- _Material shown_
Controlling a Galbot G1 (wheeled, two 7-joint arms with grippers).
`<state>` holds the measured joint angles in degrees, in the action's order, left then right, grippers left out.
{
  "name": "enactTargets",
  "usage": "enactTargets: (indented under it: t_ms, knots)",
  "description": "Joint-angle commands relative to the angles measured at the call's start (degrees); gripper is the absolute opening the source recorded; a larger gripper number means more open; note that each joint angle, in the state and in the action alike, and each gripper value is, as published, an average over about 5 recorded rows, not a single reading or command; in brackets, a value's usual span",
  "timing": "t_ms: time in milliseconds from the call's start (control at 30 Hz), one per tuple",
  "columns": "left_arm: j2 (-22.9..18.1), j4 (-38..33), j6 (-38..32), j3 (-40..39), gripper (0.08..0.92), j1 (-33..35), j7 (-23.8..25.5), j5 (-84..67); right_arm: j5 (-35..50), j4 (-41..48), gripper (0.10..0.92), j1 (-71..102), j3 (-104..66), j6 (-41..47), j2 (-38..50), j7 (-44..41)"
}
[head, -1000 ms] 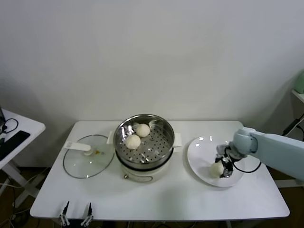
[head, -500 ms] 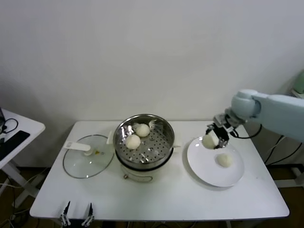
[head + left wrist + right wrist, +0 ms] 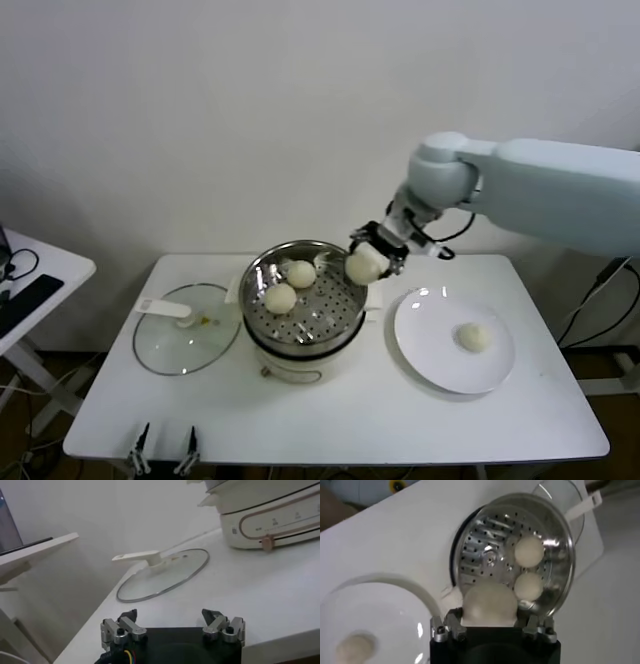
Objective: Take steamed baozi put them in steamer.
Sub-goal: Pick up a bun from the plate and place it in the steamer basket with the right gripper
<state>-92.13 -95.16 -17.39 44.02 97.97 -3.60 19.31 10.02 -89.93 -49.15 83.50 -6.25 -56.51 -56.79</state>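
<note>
The right gripper (image 3: 372, 256) is holding a smooth, domed cream-white baozi (image 3: 362, 266) between its jaws, hovering at the right rim of the shiny round perforated steel steamer (image 3: 345, 262), high enough, it seems, to clear the wall. Being near-round, the bun is showing no long axis; its dome is bulging out past the fingers. Two buns are lying inside; one is waiting on the white round plate (image 3: 425, 352). The left gripper (image 3: 160, 452) is idling, jaws apart, at the table's near edge.
</note>
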Motion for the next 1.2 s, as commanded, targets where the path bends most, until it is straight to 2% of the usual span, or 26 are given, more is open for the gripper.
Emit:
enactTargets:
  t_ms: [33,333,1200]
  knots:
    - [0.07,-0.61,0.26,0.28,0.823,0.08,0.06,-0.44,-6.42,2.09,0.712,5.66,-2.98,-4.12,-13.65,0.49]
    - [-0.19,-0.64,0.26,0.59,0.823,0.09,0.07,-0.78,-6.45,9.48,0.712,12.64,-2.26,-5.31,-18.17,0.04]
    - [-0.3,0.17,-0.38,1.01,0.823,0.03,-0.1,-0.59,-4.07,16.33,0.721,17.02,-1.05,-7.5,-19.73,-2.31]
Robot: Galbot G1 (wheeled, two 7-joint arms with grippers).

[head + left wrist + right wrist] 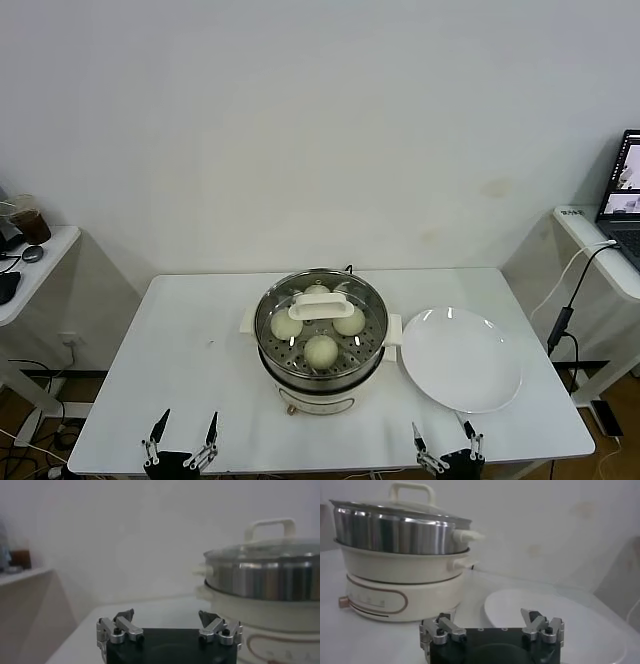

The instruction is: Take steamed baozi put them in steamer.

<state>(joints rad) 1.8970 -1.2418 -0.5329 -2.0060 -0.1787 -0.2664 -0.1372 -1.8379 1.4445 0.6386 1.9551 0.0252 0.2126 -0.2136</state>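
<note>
The steamer stands mid-table, a shiny steel pot on a cream base, with its glass lid on. Through the lid I see three pale round baozi on the perforated tray; the lid's white handle partly hides another behind it. My left gripper hovers open and empty at the table's front edge, left of the pot. My right gripper is open and empty at the front edge right of it. The steamer shows in the left wrist view beyond the left gripper. In the right wrist view the steamer is beyond the right gripper.
A flat white plate lies bare to the right of the steamer, also seen as the plate in the right wrist view. The white table has a side desk on the left carrying a cup. A laptop and hanging cable are on the right.
</note>
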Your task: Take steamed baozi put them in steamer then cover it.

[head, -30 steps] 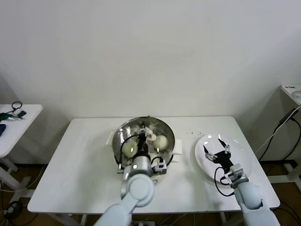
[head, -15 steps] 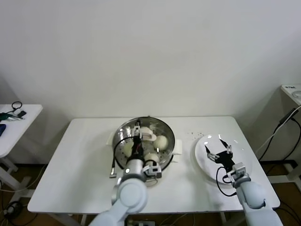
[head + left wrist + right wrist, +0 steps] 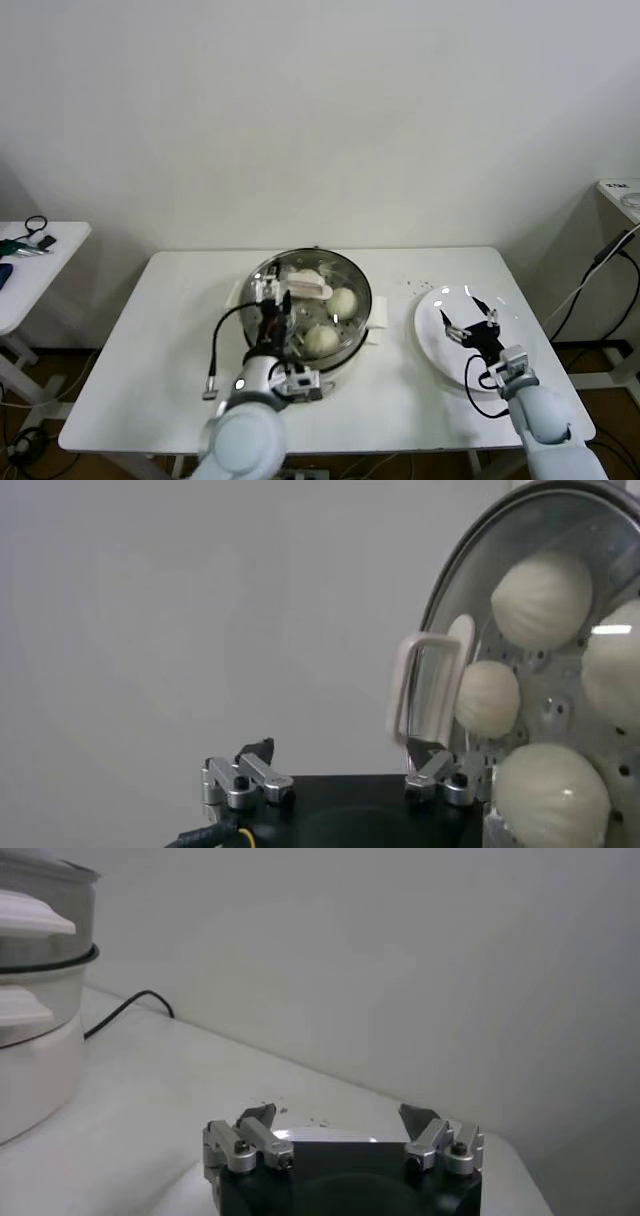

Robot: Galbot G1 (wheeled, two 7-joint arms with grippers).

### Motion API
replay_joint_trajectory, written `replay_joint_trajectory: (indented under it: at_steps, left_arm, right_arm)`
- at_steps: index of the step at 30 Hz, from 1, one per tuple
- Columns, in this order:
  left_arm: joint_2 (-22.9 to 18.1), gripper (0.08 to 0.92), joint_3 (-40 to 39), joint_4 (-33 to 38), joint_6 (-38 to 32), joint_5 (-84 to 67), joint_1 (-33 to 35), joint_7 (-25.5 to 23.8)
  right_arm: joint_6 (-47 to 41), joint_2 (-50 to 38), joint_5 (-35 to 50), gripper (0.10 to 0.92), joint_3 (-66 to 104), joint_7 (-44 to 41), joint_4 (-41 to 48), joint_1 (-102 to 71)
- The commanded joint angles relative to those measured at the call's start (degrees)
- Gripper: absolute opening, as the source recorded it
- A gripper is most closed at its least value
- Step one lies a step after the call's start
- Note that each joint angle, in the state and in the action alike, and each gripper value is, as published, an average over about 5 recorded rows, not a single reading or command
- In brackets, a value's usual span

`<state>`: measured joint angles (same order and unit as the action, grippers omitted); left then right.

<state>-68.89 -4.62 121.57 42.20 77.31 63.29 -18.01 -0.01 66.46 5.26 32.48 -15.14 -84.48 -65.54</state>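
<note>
Nearest the robot, the left end effector (image 3: 270,300) hangs over the near-left part of the steamer (image 3: 355,325), its fingers spread wide with nothing between them. In the left wrist view one fingertip (image 3: 431,767) sits just beside the cover's cream-white handle (image 3: 426,688) without gripping it. The right end effector (image 3: 470,318) hovers over the white plate (image 3: 432,343) on the right of the tabletop (image 3: 160,360), also wide open and holding nothing. Farther back, the cover (image 3: 340,268) lies on the steamer, and through its glass the steamed baozi (image 3: 321,340) show inside; four can be counted in the left wrist view.
</note>
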Motion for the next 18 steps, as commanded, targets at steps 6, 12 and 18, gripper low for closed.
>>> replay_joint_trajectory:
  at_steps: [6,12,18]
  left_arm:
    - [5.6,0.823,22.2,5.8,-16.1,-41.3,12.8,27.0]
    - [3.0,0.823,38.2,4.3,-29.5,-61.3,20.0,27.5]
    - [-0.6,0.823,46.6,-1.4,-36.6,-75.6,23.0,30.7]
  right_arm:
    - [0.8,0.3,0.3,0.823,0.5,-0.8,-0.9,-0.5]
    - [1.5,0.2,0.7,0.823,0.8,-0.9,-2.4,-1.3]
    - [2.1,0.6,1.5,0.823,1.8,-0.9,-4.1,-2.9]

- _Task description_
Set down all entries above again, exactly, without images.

- _Task response_
Controlling a Galbot G1 (wheeled, two 7-joint arms with grippers).
`<state>` holds the measured joint angles in degrees, in the action's order, left then right, grippers left out.
{
  "name": "enactTargets",
  "usage": "enactTargets: (indented under it: t_ms, knots)",
  "description": "Joint-angle commands relative to the angles measured at the call's start (degrees); gripper is the absolute opening the source recorded; a larger gripper number means more open; note that each joint angle, in the state and in the action alike, and each gripper value is, as published, an average over about 5 recorded rows, not a single reading or command; in brackets, a value's usual span",
  "timing": "t_ms: time in milliseconds from the call's start (control at 30 Hz), one per tuple",
  "columns": "left_arm: j2 (-22.9..18.1), j4 (-38..33), j6 (-38..32), j3 (-40..39), gripper (0.08..0.92), j1 (-33..35), j7 (-23.8..25.5), j5 (-84..67); right_arm: j5 (-35..50), j4 (-41..48), gripper (0.10..0.92), j1 (-71..102), j3 (-104..66), j6 (-41..47), j2 (-38..50), j7 (-44..41)"
}
[head, -1000 ms] 
[head, -500 ms] 
[head + left wrist + right wrist, +0 ms] 
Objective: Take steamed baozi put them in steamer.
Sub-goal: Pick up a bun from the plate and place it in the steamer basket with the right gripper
<state>-92.13 -95.16 -17.39 44.02 97.97 -3.60 19.31 10.02 -89.93 -49.15 83.50 -6.25 -56.51 -56.79</state>
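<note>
The right gripper (image 3: 372, 256) is holding a smooth, domed cream-white baozi (image 3: 362, 266) between its jaws, hovering at the right rim of the shiny round perforated steel steamer (image 3: 345, 262), high enough, it seems, to clear the wall. Being near-round, the bun is showing no long axis; its dome is bulging out past the fingers. Two buns are lying inside; one is waiting on the white round plate (image 3: 425, 352). The left gripper (image 3: 160, 452) is idling, jaws apart, at the table's near edge.
</note>
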Motion for the next 1.2 s, as commanded, targets where the path bends most, until it is straight to 2% of the usual span, or 26 are given, more is open for the gripper.
Emit:
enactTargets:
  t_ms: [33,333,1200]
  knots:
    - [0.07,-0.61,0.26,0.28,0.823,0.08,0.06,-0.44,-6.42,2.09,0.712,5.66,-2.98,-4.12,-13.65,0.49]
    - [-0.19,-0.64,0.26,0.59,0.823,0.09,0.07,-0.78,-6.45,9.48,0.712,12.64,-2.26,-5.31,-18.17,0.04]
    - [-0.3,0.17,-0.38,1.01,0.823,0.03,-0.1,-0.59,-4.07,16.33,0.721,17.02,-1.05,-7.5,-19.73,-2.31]
Robot: Galbot G1 (wheeled, two 7-joint arms with grippers).

[head + left wrist + right wrist] 

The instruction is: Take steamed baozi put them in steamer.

<state>(joints rad) 1.8970 -1.2418 -0.5329 -2.0060 -0.1787 -0.2664 -0.1372 -1.8379 1.4445 0.6386 1.9551 0.0252 0.2126 -0.2136</state>
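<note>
The steamer stands mid-table, a shiny steel pot on a cream base, with its glass lid on. Through the lid I see three pale round baozi on the perforated tray; the lid's white handle partly hides another behind it. My left gripper hovers open and empty at the table's front edge, left of the pot. My right gripper is open and empty at the front edge right of it. The steamer shows in the left wrist view beyond the left gripper. In the right wrist view the steamer is beyond the right gripper.
A flat white plate lies bare to the right of the steamer, also seen as the plate in the right wrist view. The white table has a side desk on the left carrying a cup. A laptop and hanging cable are on the right.
</note>
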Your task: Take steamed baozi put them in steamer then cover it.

[head, -30 steps] 
[head, -15 steps] 
[head + left wrist + right wrist, +0 steps] 

Robot: Galbot G1 (wheeled, two 7-joint arms with grippers).

### Motion API
replay_joint_trajectory, written `replay_joint_trajectory: (indented under it: at_steps, left_arm, right_arm)`
- at_steps: index of the step at 30 Hz, from 1, one per tuple
- Columns, in this order:
  left_arm: joint_2 (-22.9 to 18.1), gripper (0.08 to 0.92), joint_3 (-40 to 39), joint_4 (-33 to 38), joint_6 (-38 to 32), joint_5 (-84 to 67), joint_1 (-33 to 35), joint_7 (-25.5 to 23.8)
  right_arm: joint_6 (-47 to 41), joint_2 (-50 to 38), joint_5 (-35 to 50), gripper (0.10 to 0.92), joint_3 (-66 to 104), joint_7 (-44 to 41), joint_4 (-41 to 48), joint_1 (-102 to 71)
- The commanded joint angles relative to those measured at the call's start (degrees)
- Gripper: absolute opening, as the source recorded it
- A gripper is most closed at its least value
- Step one lies a step after the call's start
- Note that each joint angle, in the state and in the action alike, and each gripper value is, as published, an average over about 5 recorded rows, not a single reading or command
- In brackets, a value's usual span

`<state>`: measured joint angles (same order and unit as the action, grippers omitted); left then right.

<state>-68.89 -4.62 121.57 42.20 77.31 63.29 -18.01 -0.01 66.46 5.26 32.48 -15.14 -84.48 -65.54</state>
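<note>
Nearest the robot, the left end effector (image 3: 270,300) hangs over the near-left part of the steamer (image 3: 355,325), its fingers spread wide with nothing between them. In the left wrist view one fingertip (image 3: 431,767) sits just beside the cover's cream-white handle (image 3: 426,688) without gripping it. The right end effector (image 3: 470,318) hovers over the white plate (image 3: 432,343) on the right of the tabletop (image 3: 160,360), also wide open and holding nothing. Farther back, the cover (image 3: 340,268) lies on the steamer, and through its glass the steamed baozi (image 3: 321,340) show inside; four can be counted in the left wrist view.
</note>
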Motion for the next 18 steps, as commanded, targets at steps 6, 12 and 18, gripper low for closed.
>>> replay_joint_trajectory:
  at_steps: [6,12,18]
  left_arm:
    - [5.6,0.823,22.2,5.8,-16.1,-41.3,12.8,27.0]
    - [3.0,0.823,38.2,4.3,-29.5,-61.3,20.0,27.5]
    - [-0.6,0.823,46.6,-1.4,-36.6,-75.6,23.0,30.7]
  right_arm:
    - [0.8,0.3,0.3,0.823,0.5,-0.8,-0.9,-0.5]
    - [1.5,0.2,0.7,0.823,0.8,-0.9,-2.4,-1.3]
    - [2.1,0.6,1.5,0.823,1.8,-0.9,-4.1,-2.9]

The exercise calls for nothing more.